Et reconnaissons tout de même le pouvoir créatif de l’éthanol, une bien jolie molécule CH3 – CH2 – OH (je ne sais pas trop ce que ça veut dire, mais ça me rappelle quand j’étais jeune et que j’aimais pas la chimie) (maintenant je peux m’exclamer comme une poétesse devant la beauté des mystères de la nature) (c’est quand même vachement mieux). J’ai en effet écrit quelques vers d’un tragique de bon aloi, les images émues de Baudelaire, Rimbaud et Apollinaire raide bourrés derrière mon épaule (oui bon, chez eux ça marchait mieux mais c’est normal avant 1918 c’était vachement plus facile la poésie) (nous garderons ces vers pour un œil averti, car parfois l’Art est trop GRAND pour se montrer à l’air libre). N’empêche que J’ai tendu des cordes de clocher à clocher ; des guirlandes de fenêtre à fenêtre ; des chaînes d’or d’étoile à étoile et je danse. Voici l’explication de mon échappée chorégraphique.

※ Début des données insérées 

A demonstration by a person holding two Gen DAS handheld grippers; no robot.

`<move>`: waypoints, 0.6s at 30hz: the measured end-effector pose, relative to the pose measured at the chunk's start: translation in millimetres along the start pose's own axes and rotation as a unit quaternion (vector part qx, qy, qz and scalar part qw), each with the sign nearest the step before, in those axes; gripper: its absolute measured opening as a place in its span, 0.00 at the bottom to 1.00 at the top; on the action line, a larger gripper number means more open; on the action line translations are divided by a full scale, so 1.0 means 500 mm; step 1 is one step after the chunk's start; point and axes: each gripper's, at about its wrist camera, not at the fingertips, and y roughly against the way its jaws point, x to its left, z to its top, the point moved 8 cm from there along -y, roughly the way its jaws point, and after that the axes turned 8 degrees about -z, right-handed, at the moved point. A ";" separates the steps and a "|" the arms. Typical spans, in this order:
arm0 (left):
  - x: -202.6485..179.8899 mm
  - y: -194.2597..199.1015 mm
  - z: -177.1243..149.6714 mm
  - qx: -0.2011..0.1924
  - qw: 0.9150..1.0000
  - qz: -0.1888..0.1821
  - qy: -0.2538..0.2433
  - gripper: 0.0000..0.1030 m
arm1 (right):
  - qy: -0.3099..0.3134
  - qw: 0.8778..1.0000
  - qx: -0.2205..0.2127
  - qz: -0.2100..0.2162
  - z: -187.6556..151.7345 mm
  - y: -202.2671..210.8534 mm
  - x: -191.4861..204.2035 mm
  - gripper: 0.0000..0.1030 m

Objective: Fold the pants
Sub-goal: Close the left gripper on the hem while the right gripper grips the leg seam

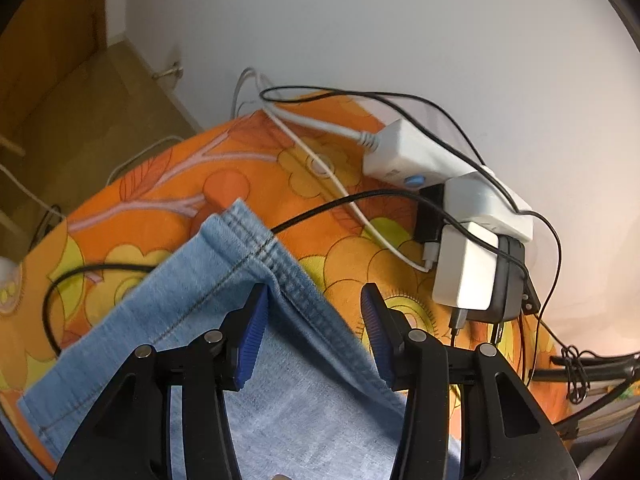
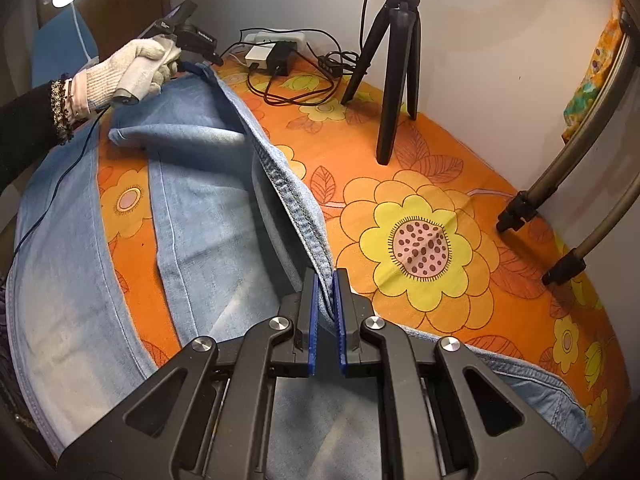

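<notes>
The jeans lie on an orange flowered sheet, pale blue denim. In the right wrist view their long axis runs from the near edge of the picture away toward the far left corner, where the wall stands. One leg lies flat along the left side; a strip of sheet shows between it and the other leg. A stitched hem edge of that other leg is lifted off the sheet and stretched in a taut ridge between the two grippers.

The right gripper is pinched nearly closed on the near end of that hem: both blue pads press on the denim, with only the cloth's thickness between them.

At the far end, the left gripper stands about half open. In its own view the hem passes between the blue fingers; the cloth lies against the left one, and the right one stands clear of it, so nothing is clamped. From the right wrist view, a gloved hand holds this gripper at the far hem end; its fingers are too small there to judge.

Beyond the hem, near the wall, lie a white power strip with chargers and tangled black cables. A black tripod stands on the sheet to the right, well apart from the jeans.
</notes>
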 end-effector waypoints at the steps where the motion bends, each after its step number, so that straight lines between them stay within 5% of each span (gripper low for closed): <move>1: -0.001 0.001 0.000 -0.001 1.000 -0.001 0.001 0.45 | 0.000 1.000 -0.001 0.001 -0.003 0.005 0.000 0.08; 4: -0.005 0.000 -0.002 -0.004 1.000 0.007 -0.008 0.40 | 0.003 1.000 -0.005 0.003 -0.014 0.020 0.004 0.08; 7: -0.005 -0.007 -0.008 -0.009 0.999 0.021 -0.031 0.09 | -0.003 1.000 -0.004 0.001 -0.019 0.021 0.005 0.08; 18: -0.024 0.131 0.000 -0.062 0.996 -0.026 -0.055 0.04 | -0.006 0.998 -0.014 -0.063 0.026 0.095 -0.007 0.08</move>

Mais ne nous attardons pas à une faible analyse sur les travers du grand âge, ma crème antirides en frissonne. Il est vrai que le contrôle social aidant, nous devrons nous calmer avec le temps, et que l’alcool n’excuse point tout : adieu, vomi sur le canapé ; adieu, montrer son cul aux passants dans la rue ; adieu, inondation de vin sur ton entourage ; adieu, esclandre avec la maréchaussée ; adieu, destruction de table suite à une danse de la pluie.

Le monde est un peu désenchanté quand on a trente ans ; m’enfin c’est pas grave, on continue de fredonner.

Tu as fait de douloureux et de joyeux voyages
Avant de t’apercevoir du mensonge et de l’âge
Tu as souffert de l’amour à vingt et à trente ans
J’ai vécu comme un fou et j’ai perdu mon temps  
Apollinaire, « Zone », Alcools, 1913.